Here, for the first time, in a collection edited by Purser-Hallard, other authors are allowed to play in the City, although they stick very closely to Purser-Hallard’s established style. Some new themes are introduced — in particular, there’s a recurring sense that great myths, especially the Greek myths, are being lived out in a ‘second time as farce’ kind of way, with a Cyclopean barman, the Trojan war continuing as “an endless beach party of banana-boat races and drinking bouts”, and an Icarus-alike whose wings are shoddy body-modifications.

Purser-Hallard himself provides the bookend stories, which set up and resolve several threads in the other stories, but almost everything in here is good. My particular favourites are Blair Bidmead’s Happily Ever After Is A High-Risk Strategy, a selection of traveller’s tales told by hitch-hikers and the vehicle they’re travelling in, The Socratic Problem by Elizabeth Evershed, in which a university specialising in philosophy is disrupted by the visiting Professor Sokrates, and Helen Angove’s Highbury, which starts out as a Jane Austen parody before descending into something a little darker, with a very Gothic explanation for the cultural stasis imposed on its main characters.

As with all short-story collections, Tales Of The City has its faults — some of the stories are better at atmosphere than at plot, and Dale Smith’s About A Girl, I’m afraid, leaves a bit of a bad taste (the idea of a band consisting of the various famous musicians who died aged twenty-seven isn’t a great one, but then adding in appearances from every celebrity from Albert Einstein to Philip K Dick starts to give the impression that far from being inhabited by a hundred undecillion people from throughout the history of the universe, the City Of The Saved is merely the green room for a TV chat show).

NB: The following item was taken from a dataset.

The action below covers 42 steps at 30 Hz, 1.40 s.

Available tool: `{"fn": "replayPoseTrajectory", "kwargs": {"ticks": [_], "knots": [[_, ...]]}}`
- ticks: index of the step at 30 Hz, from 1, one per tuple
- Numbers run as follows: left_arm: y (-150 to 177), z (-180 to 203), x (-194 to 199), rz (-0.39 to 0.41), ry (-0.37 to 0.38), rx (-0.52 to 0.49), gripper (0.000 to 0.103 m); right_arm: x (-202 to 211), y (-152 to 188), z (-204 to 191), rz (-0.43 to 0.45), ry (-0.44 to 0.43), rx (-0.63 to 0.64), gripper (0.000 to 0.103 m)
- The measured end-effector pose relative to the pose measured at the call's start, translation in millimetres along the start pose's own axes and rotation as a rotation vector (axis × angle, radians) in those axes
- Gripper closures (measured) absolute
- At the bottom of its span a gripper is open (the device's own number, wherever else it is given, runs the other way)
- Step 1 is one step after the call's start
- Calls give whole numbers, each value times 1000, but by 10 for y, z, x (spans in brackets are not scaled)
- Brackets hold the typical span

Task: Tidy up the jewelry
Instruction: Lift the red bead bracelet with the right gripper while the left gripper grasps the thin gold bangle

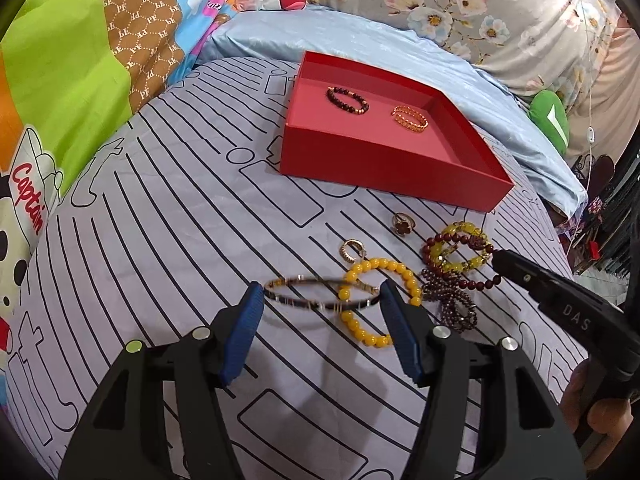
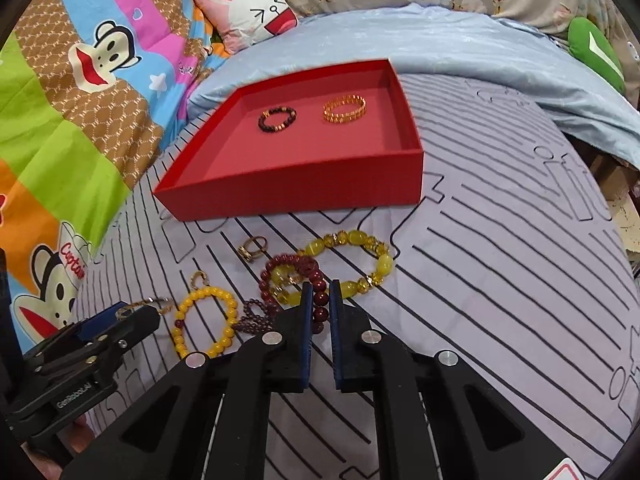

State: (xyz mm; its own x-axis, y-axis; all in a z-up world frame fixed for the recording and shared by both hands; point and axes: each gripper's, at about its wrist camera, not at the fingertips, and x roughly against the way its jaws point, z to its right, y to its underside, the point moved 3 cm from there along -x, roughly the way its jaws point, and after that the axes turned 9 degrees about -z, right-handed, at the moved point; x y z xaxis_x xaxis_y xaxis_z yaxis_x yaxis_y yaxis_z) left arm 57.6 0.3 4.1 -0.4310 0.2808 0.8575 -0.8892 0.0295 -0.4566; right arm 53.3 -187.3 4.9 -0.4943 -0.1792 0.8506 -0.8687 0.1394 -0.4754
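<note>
Two bracelets already lie in the red tray [image 1: 384, 160], ahead of both tongs. Left gripper [image 1: 322, 300] is spread wide, its pads straddling a thin bangle [image 1: 320, 294] on the striped sheet [image 1: 180, 240], beside a yellow bead bracelet [image 1: 380, 300]. Right gripper [image 2: 320, 300] is clenched on the dark red bead bracelet [image 2: 318, 308], which overlaps a translucent yellow bracelet [image 2: 352, 264] just beyond its tips.

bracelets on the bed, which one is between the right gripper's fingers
The dark red bead bracelet: its beads sit between the right gripper fingers. The yellow bead bracelet and the pale yellow-green one lie outside them.
</note>
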Motion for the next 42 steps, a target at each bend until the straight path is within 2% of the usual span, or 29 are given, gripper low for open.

But the overall quality of the stories here is extremely high, and this is easily a match in quality for the Faction Paradox collection Obverse put out last year, which I loved. It definitely leaves me hoping for more of these collections (though I’d also like to see some more long work from Purser-Hallard in this setting).

Tales Of The City is available from Obverse Books as both a paperback and a DRM-free ebook. Buy it, not just to support an interesting small publisher, but also because it’s probably the best collection of SF stories you’ll read this year.